Assignment :: Please restate each line of the data that follows word for word, skipping any image.

Data extract ::
________________________
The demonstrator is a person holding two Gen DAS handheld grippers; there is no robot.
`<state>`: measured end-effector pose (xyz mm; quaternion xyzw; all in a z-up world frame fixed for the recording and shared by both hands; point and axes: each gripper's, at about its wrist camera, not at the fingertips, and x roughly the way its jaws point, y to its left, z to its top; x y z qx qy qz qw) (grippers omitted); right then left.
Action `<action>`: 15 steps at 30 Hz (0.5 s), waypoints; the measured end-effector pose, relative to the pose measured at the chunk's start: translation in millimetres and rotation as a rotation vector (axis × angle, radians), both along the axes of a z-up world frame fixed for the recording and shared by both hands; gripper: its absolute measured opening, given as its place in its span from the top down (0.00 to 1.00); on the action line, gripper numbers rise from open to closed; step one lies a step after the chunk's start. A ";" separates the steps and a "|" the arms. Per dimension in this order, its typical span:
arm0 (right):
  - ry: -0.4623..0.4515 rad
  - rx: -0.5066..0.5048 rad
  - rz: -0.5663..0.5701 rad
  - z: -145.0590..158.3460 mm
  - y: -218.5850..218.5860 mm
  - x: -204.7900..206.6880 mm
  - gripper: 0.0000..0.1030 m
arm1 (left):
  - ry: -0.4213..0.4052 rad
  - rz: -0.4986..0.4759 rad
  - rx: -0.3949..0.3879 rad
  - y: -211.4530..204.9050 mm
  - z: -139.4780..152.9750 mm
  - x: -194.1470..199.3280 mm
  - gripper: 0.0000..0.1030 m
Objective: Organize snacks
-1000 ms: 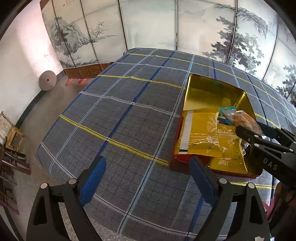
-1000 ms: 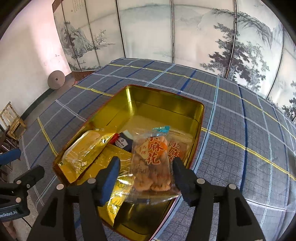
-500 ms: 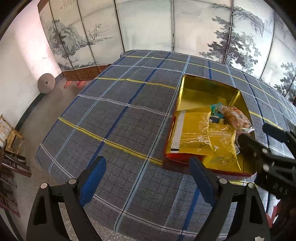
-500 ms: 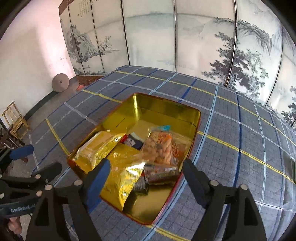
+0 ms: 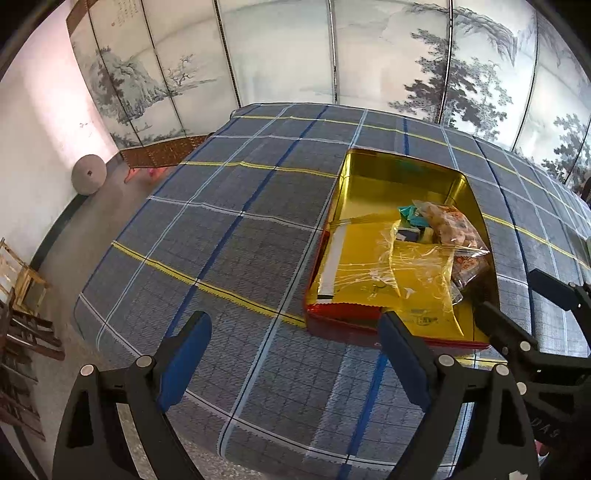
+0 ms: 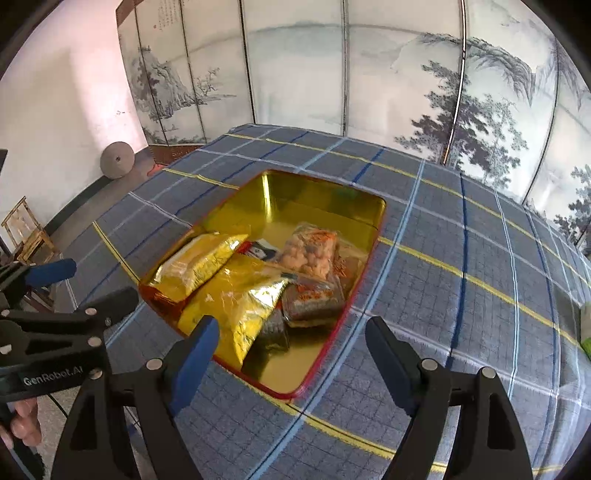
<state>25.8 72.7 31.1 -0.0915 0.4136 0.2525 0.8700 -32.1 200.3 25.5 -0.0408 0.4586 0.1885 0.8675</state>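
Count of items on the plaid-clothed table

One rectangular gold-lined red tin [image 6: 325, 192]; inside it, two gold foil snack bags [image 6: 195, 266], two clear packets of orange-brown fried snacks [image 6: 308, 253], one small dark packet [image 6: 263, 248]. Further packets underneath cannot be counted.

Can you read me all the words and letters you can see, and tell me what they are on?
"GenRobot.AI": on the black body of the left gripper, seen from the right wrist.
"DAS": on the black body of the right gripper, seen from the left wrist, lower right edge.
Orange print on the clear snack bag in the gold tin: too blurred to read.
Writing on the folding screen, top left panel: too small to read.
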 end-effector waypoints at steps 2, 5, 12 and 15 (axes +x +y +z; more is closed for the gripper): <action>0.005 -0.002 -0.006 -1.4 -2.7 0.0 0.19 | 0.002 -0.003 0.002 -1.7 -0.1 0.5 0.12; 0.013 -0.001 -0.009 -1.9 -5.9 0.0 0.19 | 0.004 -0.006 0.003 -3.8 -0.1 0.7 0.12; 0.019 -0.004 -0.013 -3.7 -10.0 -0.8 0.19 | 0.009 -0.012 0.006 -7.3 -0.1 1.0 0.12; 0.024 -0.009 -0.013 -5.3 -10.2 -2.1 0.19 | 0.009 -0.014 0.005 -7.3 -0.1 1.0 0.12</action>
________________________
Response ::
The demonstrator is a person holding two Gen DAS handheld grippers; there is no robot.
`<state>`: measured end-effector pose (xyz mm; quaternion xyzw; all in a z-up world frame fixed for the recording and shared by both hands; point and axes: each gripper's, at about its wrist camera, not at the fingertips, and x roughly the way its jaws point, y to its left, z to its top; x y z qx qy qz qw) (grippers omitted); right then left.
Action `<action>`: 15 steps at 30 Hz (0.5 s), waypoints; the measured end-effector pose, relative to the pose measured at the chunk's start: translation in millimetres and rotation as a rotation vector (axis × angle, radians), both along the axes of a z-up world frame fixed for the recording and shared by both hands; gripper: its absolute measured opening, given as its place in its span from the top down (0.00 to 1.00); on the action line, gripper numbers rise from open to closed; step one lies a step after the chunk's start. A ";" separates the steps and a "|" the arms. Per dimension in this order, its typical span:
arm0 (right):
  - ry: -0.4623..0.4515 rad
  - rx: -0.5066..0.5048 rad
  - rz: -0.5663..0.5701 rad
  - z: -145.0590..158.3460 mm
  - y: -218.5850..218.5860 mm
  - x: -204.7900..206.6880 mm
  - gripper: 0.0000..0.1030 m
arm1 (left):
  - ry: -0.4213..0.4052 rad
  - rz: -0.4986..0.4759 rad
  - rx: -0.3949..0.3879 rad
  - y: -211.4530..204.9050 mm
  - z: -139.4780..152.9750 mm
  - x: -194.1470..199.3280 mm
  - gripper: 0.0000..0.1030 m
Objective: Organize snacks
-1000 ms: 
-1000 ms: 
-500 ms: 
-500 ms: 
+0 ms: 
+0 ms: 
<state>25.8 72.7 31.1 -0.0915 0.4136 0.2525 0.8700 -32.1 200.3 25.5 -0.0408 0.4586 0.1885 0.8675</state>
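Count of items on the plaid-clothed table

One rectangular gold-lined red tin [image 6: 325, 192]; inside it, two gold foil snack bags [image 6: 195, 266], two clear packets of orange-brown fried snacks [image 6: 308, 253], one small dark packet [image 6: 263, 248]. Further packets underneath cannot be counted.

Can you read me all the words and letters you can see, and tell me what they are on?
"GenRobot.AI": on the black body of the left gripper, seen from the right wrist.
"DAS": on the black body of the right gripper, seen from the left wrist, lower right edge.
Orange print on the clear snack bag in the gold tin: too blurred to read.
Writing on the folding screen, top left panel: too small to read.
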 end-effector waypoints at steps 2, 5, 12 and 15 (axes +x +y +z; more is closed for the gripper): <action>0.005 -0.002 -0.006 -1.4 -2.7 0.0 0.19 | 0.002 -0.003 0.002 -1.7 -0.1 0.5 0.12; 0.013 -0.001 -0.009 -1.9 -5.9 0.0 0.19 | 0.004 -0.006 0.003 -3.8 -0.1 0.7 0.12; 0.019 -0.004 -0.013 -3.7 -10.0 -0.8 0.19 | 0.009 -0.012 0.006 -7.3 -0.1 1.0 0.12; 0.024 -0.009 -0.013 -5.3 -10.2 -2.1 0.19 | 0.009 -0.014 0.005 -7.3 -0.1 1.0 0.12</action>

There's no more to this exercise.